BRUSSELS, March 7 (BSS/AFP) - The eurozone economy slowed at the end of last year and is now in a "mild recession", EU officials said yesterday in a blow to stock markets already falling on Greek debt worries.

The latest data and comment from the European Union point to
a so-called double-dip recession within three years for the 17-
nation eurozone, still struggling to overcome the debt crisis
which has badly hit confidence.

European stocks fell by about 3.0 percent at bourses in
France and Germany, and the euro was weak, despite a strong
performances in bond issues by Greece and the European Union
rescue fund.

European stocks had begun on a weak note because of
uncertainty about the outcome of a Greek bond swap and debt
writedown, a condition for a rescue of 130 billion euros ($170
billion) to save Greece from a disastrous default.

According to the EU statistics office Eurostat, the eurozone
economy grew by 1.4 percent last year, less than the previously
estimated 1.5-percent growth, and an expansion of 1.9 percent in
2010.

The office confirmed an estimate that output shrank by 0.3
percent in the fourth quarter and revised down growth for the
third quarter from 0.2 percent to 0.1 percent.
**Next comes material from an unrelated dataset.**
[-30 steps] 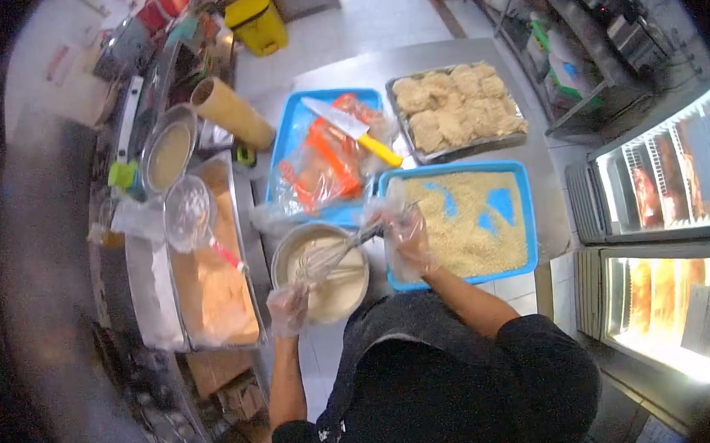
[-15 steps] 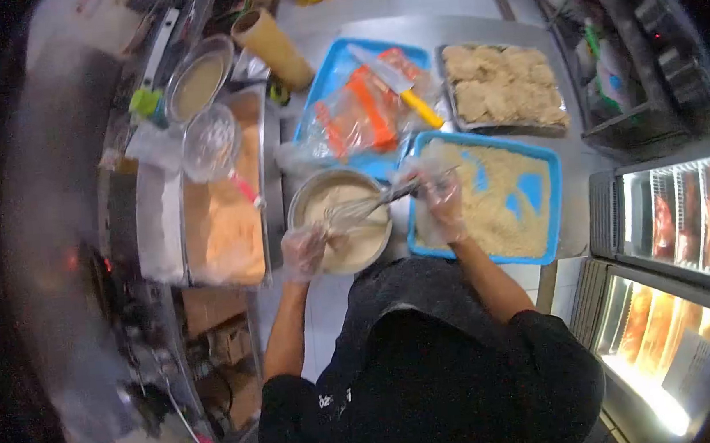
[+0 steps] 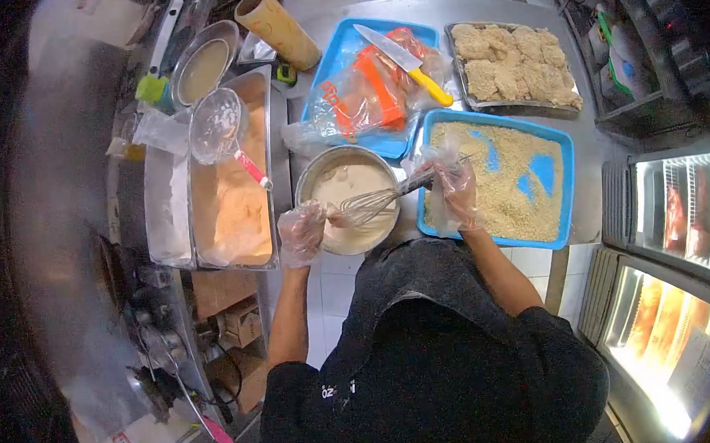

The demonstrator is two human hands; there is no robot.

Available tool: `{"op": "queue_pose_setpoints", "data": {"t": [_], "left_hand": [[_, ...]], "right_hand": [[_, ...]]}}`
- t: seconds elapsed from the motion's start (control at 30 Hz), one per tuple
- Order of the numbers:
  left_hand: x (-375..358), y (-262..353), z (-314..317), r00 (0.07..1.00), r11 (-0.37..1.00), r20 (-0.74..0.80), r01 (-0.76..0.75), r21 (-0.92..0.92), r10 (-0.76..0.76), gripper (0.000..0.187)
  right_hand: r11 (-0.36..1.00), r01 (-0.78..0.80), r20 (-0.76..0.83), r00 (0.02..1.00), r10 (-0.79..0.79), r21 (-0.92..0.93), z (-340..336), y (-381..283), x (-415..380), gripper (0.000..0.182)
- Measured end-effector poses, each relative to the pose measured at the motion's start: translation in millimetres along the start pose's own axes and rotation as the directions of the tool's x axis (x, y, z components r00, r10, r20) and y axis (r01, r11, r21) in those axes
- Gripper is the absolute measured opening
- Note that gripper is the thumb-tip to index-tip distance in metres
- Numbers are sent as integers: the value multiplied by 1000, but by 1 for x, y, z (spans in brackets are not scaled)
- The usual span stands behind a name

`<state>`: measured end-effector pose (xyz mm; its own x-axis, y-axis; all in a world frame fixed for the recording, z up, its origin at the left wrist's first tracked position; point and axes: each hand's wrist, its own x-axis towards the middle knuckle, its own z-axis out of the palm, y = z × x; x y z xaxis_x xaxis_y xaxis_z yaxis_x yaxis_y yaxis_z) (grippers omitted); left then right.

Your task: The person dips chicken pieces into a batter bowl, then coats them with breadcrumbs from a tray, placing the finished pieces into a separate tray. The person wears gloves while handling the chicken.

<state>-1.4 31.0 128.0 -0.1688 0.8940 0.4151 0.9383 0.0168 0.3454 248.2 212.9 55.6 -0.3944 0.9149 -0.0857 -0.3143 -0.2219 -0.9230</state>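
A metal bowl (image 3: 301,180) of pale, creamy batter (image 3: 344,181) stands before me, with several lumps at its surface. My right hand (image 3: 457,191), in a clear plastic glove, grips the dark handle of a wire whisk (image 3: 370,204). The whisk's wires lie over the bowl, pointing left. My left hand (image 3: 302,232), also gloved, is at the bowl's left rim with fingers closed by the wire tips; what they pinch, if anything, cannot be made out. Right of the bowl, under my right hand, lies a blue tray (image 3: 568,182) of pale crumbs (image 3: 498,203).
Left stands a metal container (image 3: 271,145) of orange powder with a red-handled strainer (image 3: 217,128) over it. Behind the bowl, a blue tray (image 3: 343,45) bears plastic bags (image 3: 363,97) and a yellow-handled knife (image 3: 410,69). Crumbed pieces (image 3: 517,66) fill a tray at back right.
The view has shifted slightly, so the table's things sit a little higher and farther right. Both hands keep nearly the same places at the bowl, with the whisk still in my right hand.
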Motion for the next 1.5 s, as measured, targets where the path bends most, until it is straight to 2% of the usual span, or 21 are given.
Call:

The figures track a slowdown at least from the middle of
last year, and on Tuesday the EU's Economic Affairs Commissioner
Olli Rehn said in Paris: "The euro area is currently in a mild
recession."

Recession is taken to mean two quarters running of declining
output, so his remark points to a first-quarter 2012 figure which
is likely to show that the economy shrank again.